◆ About this exercise: All of the entries are to be returned word for word.
[Data shown — start]
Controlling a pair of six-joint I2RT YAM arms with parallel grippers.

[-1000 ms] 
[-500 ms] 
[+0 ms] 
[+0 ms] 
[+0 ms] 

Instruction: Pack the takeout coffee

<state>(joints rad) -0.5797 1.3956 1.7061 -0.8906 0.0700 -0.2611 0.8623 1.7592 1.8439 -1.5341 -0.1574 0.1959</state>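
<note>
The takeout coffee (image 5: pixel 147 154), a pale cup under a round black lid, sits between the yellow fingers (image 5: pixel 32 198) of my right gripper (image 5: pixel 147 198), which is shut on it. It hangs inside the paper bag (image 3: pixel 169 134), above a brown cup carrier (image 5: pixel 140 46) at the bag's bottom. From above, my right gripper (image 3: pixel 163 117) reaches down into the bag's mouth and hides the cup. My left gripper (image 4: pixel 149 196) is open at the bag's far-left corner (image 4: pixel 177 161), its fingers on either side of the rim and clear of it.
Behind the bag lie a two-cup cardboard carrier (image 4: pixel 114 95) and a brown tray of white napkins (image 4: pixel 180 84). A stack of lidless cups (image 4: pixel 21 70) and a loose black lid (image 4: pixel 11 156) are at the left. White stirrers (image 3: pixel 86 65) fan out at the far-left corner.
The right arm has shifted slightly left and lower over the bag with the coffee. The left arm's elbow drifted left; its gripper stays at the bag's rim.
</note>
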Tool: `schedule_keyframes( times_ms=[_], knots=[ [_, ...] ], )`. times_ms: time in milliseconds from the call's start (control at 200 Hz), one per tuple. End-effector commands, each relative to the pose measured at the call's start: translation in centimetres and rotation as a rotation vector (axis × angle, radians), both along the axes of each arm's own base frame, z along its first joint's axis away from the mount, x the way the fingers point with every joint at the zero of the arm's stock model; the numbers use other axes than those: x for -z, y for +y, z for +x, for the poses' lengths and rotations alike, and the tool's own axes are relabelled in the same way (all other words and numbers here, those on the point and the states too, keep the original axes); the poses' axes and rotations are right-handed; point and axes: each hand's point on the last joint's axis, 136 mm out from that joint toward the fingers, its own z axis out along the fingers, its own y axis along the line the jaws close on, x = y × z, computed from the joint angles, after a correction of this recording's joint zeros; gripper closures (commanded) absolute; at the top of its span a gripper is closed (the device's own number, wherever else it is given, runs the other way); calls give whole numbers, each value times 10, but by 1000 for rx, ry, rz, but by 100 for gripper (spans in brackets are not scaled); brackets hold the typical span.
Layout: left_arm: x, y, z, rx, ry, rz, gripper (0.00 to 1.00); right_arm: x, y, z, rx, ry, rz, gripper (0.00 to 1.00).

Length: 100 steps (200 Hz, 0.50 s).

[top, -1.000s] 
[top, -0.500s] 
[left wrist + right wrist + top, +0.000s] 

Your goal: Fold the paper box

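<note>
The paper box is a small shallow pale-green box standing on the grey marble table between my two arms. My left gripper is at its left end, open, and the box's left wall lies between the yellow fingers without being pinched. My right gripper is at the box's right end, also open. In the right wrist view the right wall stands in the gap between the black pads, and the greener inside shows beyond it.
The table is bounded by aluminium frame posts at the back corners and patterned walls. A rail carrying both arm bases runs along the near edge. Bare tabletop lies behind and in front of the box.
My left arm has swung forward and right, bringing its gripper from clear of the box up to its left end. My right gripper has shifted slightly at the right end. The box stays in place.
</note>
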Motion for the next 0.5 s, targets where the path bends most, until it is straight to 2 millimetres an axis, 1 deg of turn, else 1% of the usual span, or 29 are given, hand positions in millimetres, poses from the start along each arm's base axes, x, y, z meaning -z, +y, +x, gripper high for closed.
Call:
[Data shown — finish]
◆ Task result:
Controlling a pair of six-joint I2RT YAM arms with parallel grippers.

[-1000 ms] 
[-500 ms] 
[+0 ms] 
[+0 ms] 
[+0 ms] 

Instruction: Pack the takeout coffee

<state>(joints rad) -0.5797 1.3956 1.7061 -0.8906 0.0700 -0.2611 0.8623 1.7592 1.8439 -1.5341 -0.1574 0.1959</state>
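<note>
The takeout coffee (image 5: pixel 147 154), a pale cup under a round black lid, sits between the yellow fingers (image 5: pixel 32 198) of my right gripper (image 5: pixel 147 198), which is shut on it. It hangs inside the paper bag (image 3: pixel 169 134), above a brown cup carrier (image 5: pixel 140 46) at the bag's bottom. From above, my right gripper (image 3: pixel 163 117) reaches down into the bag's mouth and hides the cup. My left gripper (image 4: pixel 149 196) is open at the bag's far-left corner (image 4: pixel 177 161), its fingers on either side of the rim and clear of it.
Behind the bag lie a two-cup cardboard carrier (image 4: pixel 114 95) and a brown tray of white napkins (image 4: pixel 180 84). A stack of lidless cups (image 4: pixel 21 70) and a loose black lid (image 4: pixel 11 156) are at the left. White stirrers (image 3: pixel 86 65) fan out at the far-left corner.
The right arm has shifted slightly left and lower over the bag with the coffee. The left arm's elbow drifted left; its gripper stays at the bag's rim.
</note>
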Tool: `schedule_keyframes( times_ms=[_], knots=[ [_, ...] ], )`. times_ms: time in milliseconds from the call's start (control at 200 Hz), one per tuple. End-effector commands, each relative to the pose measured at the call's start: translation in centimetres and rotation as a rotation vector (axis × angle, radians), both along the axes of each arm's own base frame, z along its first joint's axis away from the mount, x the way the fingers point with every joint at the zero of the arm's stock model; the numbers use other axes than those: x for -z, y for +y, z for +x, for the poses' lengths and rotations alike, and the tool's own axes are relabelled in the same way (all other words and numbers here, those on the point and the states too, keep the original axes); the poses' axes and rotations are right-handed; point and axes: each hand's point on the last joint's axis, 136 mm out from that joint toward the fingers, its own z axis out along the fingers, its own y axis along the line the jaws close on, x = y × z, computed from the joint angles, after a correction of this recording's joint zeros; gripper closures (commanded) absolute; at the top of its span a gripper is closed (the device's own number, wherever else it is given, runs the other way); calls give whole numbers, each value times 10, but by 1000 for rx, ry, rz, but by 100 for gripper (spans in brackets are not scaled); brackets hold the typical span.
Layout: left_arm: x, y, z, rx, ry, rz, gripper (0.00 to 1.00); right_arm: x, y, z, rx, ry, rz, gripper (0.00 to 1.00).

Length: 100 steps (200 Hz, 0.50 s).

[top, -1.000s] 
[top, -0.500s] 
[left wrist + right wrist + top, +0.000s] 

Your goal: Fold the paper box

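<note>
The paper box is a small shallow pale-green box standing on the grey marble table between my two arms. My left gripper is at its left end, open, and the box's left wall lies between the yellow fingers without being pinched. My right gripper is at the box's right end, also open. In the right wrist view the right wall stands in the gap between the black pads, and the greener inside shows beyond it.
The table is bounded by aluminium frame posts at the back corners and patterned walls. A rail carrying both arm bases runs along the near edge. Bare tabletop lies behind and in front of the box.
My left arm has swung forward and right, bringing its gripper from clear of the box up to its left end. My right gripper has shifted slightly at the right end. The box stays in place.
</note>
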Motion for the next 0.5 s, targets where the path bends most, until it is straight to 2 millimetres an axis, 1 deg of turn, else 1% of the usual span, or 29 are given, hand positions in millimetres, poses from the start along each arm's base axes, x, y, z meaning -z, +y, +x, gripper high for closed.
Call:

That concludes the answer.